Wolfhager Land. Völlig überrascht hat Thomas Raue, Bürgermeister der Gemeinde Habichtswald, auf Florian Rentschs Vorschlag an das Kabinett in Wiesbaden reagiert, Ortsumgehungen für Ehlen und Dörnberg für den Bundesverkehrswegeplan 2015 vorzusehen.

Hessens Verkehrsminister hatte dem Gremium am Montagabend eine Liste mit 100 Ortsumgehungen und 90 Verbreiterungen von Autobahn- und Bundesstraßenabschnitten vorgelegt.

„Ich wusste gar nicht, dass es für uns überhaupt eine Ortsumgehung geben soll“, sagt Raue. Es wäre schön, wenn das Ministerium die Gemeinde über seine Planungen in Kenntnis setzen würde. Vor vielen Jahren habe in einem alten Regionalplan einmal eine Ortsumgehung der B 251 für Habichtswald gestanden. „Wenn man die heute umsetzen wollte, müsste man einige Häuser abreißen“, kommentiert Raue den Sachverhalt mit Ironie. Er selbst könne überhaupt nicht abschätzen, was eine Umgehung bringen soll. Die dann sicherlich einkehrende Ruhe wäre seiner Meinung nach teuer erkauft, die Gemeinde wäre vom Verkehr abgeschnitten. Raue befürchtet eher einen Attraktivitätsverlust.

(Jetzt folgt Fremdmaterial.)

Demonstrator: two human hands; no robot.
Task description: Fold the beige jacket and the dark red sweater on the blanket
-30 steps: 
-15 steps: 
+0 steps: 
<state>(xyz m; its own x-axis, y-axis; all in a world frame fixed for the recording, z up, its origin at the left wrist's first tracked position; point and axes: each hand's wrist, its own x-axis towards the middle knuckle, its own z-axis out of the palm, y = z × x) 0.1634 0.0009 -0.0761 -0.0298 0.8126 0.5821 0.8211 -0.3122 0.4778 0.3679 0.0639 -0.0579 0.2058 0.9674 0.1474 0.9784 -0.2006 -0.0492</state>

Laut Michael Conrad, Pressesprecher beim Regierungspräsidium Kassel, geht es bei den Meldungen der Länder für den Bundesverkehrswegeplan darum, dass Projekte nicht in Vergessenheit geraten. Ziel des Landes Hessen sei es unter anderem, die Fließgeschwindigkeit auf den Bundesstraßen zu erhöhen. „Das Land will leistungsfähige Straßen.“ Die Interessen der Kommunen seien dabei nicht vordergründig. Und vor einer konkreten Planungen müssten weitere Hürden genommen werden, etwa die Raumordnung und die Planfeststellung.

Die Ortsumgehungen für die Gemeinde Habichtswald seien bereits für den Bundesverkehrswegeplan aus dem Jahr 2004 gemeldet worden, sagt Horst Sinemus, Sprecher von Hessen Mobil. „Alles, was wünschenswert ist, kommt da rein.“ Die Städte und Gemeinden hatten im Jahr 2012 ebenfalls die Gelegenheit, aus ihrer Sicht wichtige Projekte zu benennen. Mit der Meldung für den Bundesverkehrswegeplan werde keine Aussage über Möglichkeiten der Finanzierung getroffen.

Die angestrebte Verbreiterung der Autobahn 44 von der Landesgrenze zu Nordrhein Westfalen bis zur Anschlussstelle Kassel-Wilhelmshöhe soll ebenfalls in den neuen Bundesverkehrswegeplan aufgenommen werden. Ziel ist der sechsstreifige Ausbau.